Among the projects exploring the problems of preserving executable objects are:
- Olive at C-MU, which is preserving virtual machines containing the executable object, but not I believe their inputs.
- The EU-funded Workflow 4Ever project, which is trying to encapsulate scientific workflows and adequate metadata for their later re-use into Research Objects. The metadata includes sample datasets and the corresponding results, so that correct preservation can be demonstrated. Generating the metadata for re-execution of a significant workflow is a major effort (PDF).
An alternative that preserves the user experience but not the functionality is, in effect, to push the system the next half-turn around the wheel, reducing the content to fixed-function primitives. Not to try to re-execute the program but to try to re-render the result of execution. The YouTube of Virtua Fighter is a simple example of this kind. It may be the best that can be done to cope with the special complexities of video games.
In the re-render approach, as the crawler executed the program it would record the display as a "video", and build a map of its sensitive areas with the results of activating each of them encoded as another "video" with its own map of sensitive areas.
You can think of this as a form of pre-emptive format migration, an approach that both Jeff Rothenberg and I have argued against for a long time. As with games, it may be that this, while flawed, is the best we can do with the programs on the Web we have.
|A Prairie Home Companion|
|The Who Sell Out|
The programs that run in your browser these days also ensure that every visit to a web page is a unique experience, full of up-to-the-second personalized content. The challenge of preserving the Web is like that of preserving theatre or dance. Every performance is a unique and unrepeatable interaction between the performers, in this case a vast collection of dynamically changing databases, and the audience. Actually, it is even worse. Preserving the Web is like preserving a dance performed billions of times, each time for an audience of one, who is also the director of their individual performance.
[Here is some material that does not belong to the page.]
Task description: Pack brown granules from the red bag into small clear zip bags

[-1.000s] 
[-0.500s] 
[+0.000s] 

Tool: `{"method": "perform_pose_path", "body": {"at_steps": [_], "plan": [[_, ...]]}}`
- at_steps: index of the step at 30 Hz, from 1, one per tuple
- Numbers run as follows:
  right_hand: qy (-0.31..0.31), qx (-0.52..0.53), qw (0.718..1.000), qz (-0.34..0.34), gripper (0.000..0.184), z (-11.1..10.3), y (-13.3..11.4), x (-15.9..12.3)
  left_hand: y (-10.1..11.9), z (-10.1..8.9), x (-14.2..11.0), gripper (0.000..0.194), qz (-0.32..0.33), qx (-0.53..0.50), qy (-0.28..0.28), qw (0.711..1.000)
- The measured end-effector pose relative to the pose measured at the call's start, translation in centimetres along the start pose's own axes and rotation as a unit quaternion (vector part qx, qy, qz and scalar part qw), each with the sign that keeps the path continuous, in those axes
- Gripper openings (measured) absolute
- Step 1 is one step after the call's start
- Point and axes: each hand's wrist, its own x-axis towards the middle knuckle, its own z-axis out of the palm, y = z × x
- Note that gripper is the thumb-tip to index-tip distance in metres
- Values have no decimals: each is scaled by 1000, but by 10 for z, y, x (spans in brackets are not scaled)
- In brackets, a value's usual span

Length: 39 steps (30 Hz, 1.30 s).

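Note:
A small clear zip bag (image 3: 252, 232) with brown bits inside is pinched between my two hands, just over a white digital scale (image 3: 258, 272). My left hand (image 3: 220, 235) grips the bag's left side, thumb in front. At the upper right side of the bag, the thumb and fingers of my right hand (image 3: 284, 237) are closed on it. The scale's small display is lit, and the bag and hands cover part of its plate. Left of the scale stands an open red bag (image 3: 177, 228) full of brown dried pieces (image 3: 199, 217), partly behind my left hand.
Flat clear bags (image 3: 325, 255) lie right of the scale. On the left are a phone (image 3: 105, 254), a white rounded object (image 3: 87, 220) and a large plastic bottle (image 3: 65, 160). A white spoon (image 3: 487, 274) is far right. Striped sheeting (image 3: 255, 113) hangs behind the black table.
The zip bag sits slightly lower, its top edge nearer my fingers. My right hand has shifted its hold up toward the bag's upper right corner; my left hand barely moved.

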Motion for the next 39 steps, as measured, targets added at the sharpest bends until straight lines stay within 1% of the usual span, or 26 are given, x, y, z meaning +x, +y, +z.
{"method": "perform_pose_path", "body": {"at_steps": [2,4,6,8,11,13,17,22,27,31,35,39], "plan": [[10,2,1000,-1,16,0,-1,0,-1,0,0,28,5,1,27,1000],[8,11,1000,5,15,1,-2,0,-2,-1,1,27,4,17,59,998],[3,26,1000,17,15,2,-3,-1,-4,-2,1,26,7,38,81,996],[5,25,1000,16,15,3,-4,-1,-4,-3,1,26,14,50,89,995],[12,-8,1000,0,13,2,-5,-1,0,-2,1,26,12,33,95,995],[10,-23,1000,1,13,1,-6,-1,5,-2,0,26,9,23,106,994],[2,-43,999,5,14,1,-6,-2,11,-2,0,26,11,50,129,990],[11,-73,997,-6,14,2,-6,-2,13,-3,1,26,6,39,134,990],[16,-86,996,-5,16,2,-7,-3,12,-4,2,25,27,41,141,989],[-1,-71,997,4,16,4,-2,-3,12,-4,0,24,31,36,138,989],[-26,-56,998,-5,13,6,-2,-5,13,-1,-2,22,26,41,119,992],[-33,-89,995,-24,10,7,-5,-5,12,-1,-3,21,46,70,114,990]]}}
We need to ask what we're trying to achieve by preserving Web content. We haven't managed to preserve everything so far, and we can expect to preserve even less going forward. There are a range of different goals:
- At one extreme, the Internet Archive's Wayback Machine tries to preserve samples of the whole Web. A series of samples of the Web through time turns out to be an incredibly valuable resource. In the early days the unreliability of HTTP and the simplicity of the content meant that the sample was fairly random; the difficulties caused by the evolution of the Web mean a gradually increasing systematic bias.
- The LOCKSS Program, at the other extreme, samples in another way. It tries to preserve everything about a carefully selected set of Web pages, mostly academic journals. The sample is created by librarians selecting journals; it is a sample because we don't have the resources to preserve every academic journal even if there was an agreed definition of that term. Again, the evolution of the Web is making this job gradually more and more difficult.
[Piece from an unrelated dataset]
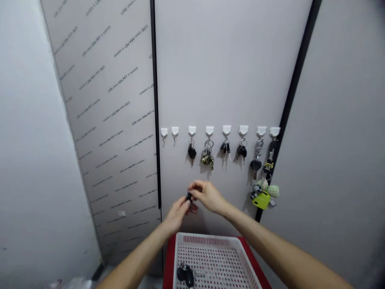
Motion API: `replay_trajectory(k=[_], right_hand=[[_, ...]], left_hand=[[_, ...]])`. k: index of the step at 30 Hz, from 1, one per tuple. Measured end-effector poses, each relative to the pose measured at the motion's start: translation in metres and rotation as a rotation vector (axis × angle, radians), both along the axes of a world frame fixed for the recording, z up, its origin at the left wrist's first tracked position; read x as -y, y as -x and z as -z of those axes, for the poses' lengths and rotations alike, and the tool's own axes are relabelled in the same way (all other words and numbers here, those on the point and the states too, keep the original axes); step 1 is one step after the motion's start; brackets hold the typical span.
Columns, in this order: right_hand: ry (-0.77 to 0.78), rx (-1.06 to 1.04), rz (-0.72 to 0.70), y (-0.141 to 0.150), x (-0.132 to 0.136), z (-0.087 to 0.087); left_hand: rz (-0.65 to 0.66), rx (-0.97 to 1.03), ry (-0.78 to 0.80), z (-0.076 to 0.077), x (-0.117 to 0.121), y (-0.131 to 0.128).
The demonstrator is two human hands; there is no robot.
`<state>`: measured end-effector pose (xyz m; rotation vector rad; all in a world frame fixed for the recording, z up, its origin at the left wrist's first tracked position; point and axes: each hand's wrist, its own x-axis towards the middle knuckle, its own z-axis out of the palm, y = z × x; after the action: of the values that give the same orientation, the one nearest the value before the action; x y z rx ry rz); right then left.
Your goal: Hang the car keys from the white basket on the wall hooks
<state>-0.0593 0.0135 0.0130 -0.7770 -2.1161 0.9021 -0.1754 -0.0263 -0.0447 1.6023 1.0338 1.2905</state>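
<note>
My left hand and my right hand meet in front of the wall panel, both pinched on one small black key with a ring hanging under it. They are held below a row of white wall hooks. The two leftmost hooks are bare. The other hooks carry key bunches, among them a black key and a brass-coloured bunch. A white perforated basket sits below my hands with another black key in its front left corner.
The rightmost hook holds a long bunch with a black strap and a yellow-green tag. The basket rests on a red surface. A film-covered panel stands at the left beside a black vertical strip.
</note>
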Motion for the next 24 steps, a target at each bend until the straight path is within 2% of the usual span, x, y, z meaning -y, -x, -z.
replay_trajectory(k=[3, 7, 9, 11, 14, 19, 22, 24], right_hand=[[-0.151, -0.049, 0.066, 0.021, -0.013, -0.045], [-0.31, -0.1, 0.235, 0.051, -0.035, -0.094], [-0.351, -0.124, 0.299, 0.065, -0.045, -0.11], [-0.371, -0.116, 0.366, 0.076, -0.052, -0.118], [-0.36, -0.044, 0.448, 0.086, -0.06, -0.117], [-0.455, -0.027, 0.429, 0.079, -0.055, -0.1], [-0.502, -0.022, 0.438, 0.062, -0.039, -0.074], [-0.472, 0.086, 0.356, 0.046, -0.027, -0.043]], left_hand=[[-0.098, 0.14, 0.011, -0.044, -0.017, 0.014], [-0.338, 0.17, -0.085, -0.104, -0.039, 0.033], [-0.472, 0.12, -0.129, -0.125, -0.049, 0.039], [-0.572, 0.059, -0.146, -0.135, -0.057, 0.043], [-0.609, 0.012, -0.128, -0.133, -0.063, 0.047], [-0.537, -0.034, -0.069, -0.107, -0.06, 0.045], [-0.464, -0.085, -0.012, -0.082, -0.049, 0.04], [-0.374, -0.167, 0.029, -0.056, -0.038, 0.034]])
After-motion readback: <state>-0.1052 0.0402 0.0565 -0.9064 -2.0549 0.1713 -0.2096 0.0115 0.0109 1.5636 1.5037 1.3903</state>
There are two pieces of good news here. First, INA's archive proxy allows each archive to mix-and-match multiple crawlers in a unified collection process. Second, at least in principle, Memento now allows a unified view across all Web archives. Even though most of them use the same crawler, they may do so in different ways. Thus, combining different approaches should "just work" to provide much more complete preservation of the Web than any individual archive, even the Internet Archive, can achieve on its own.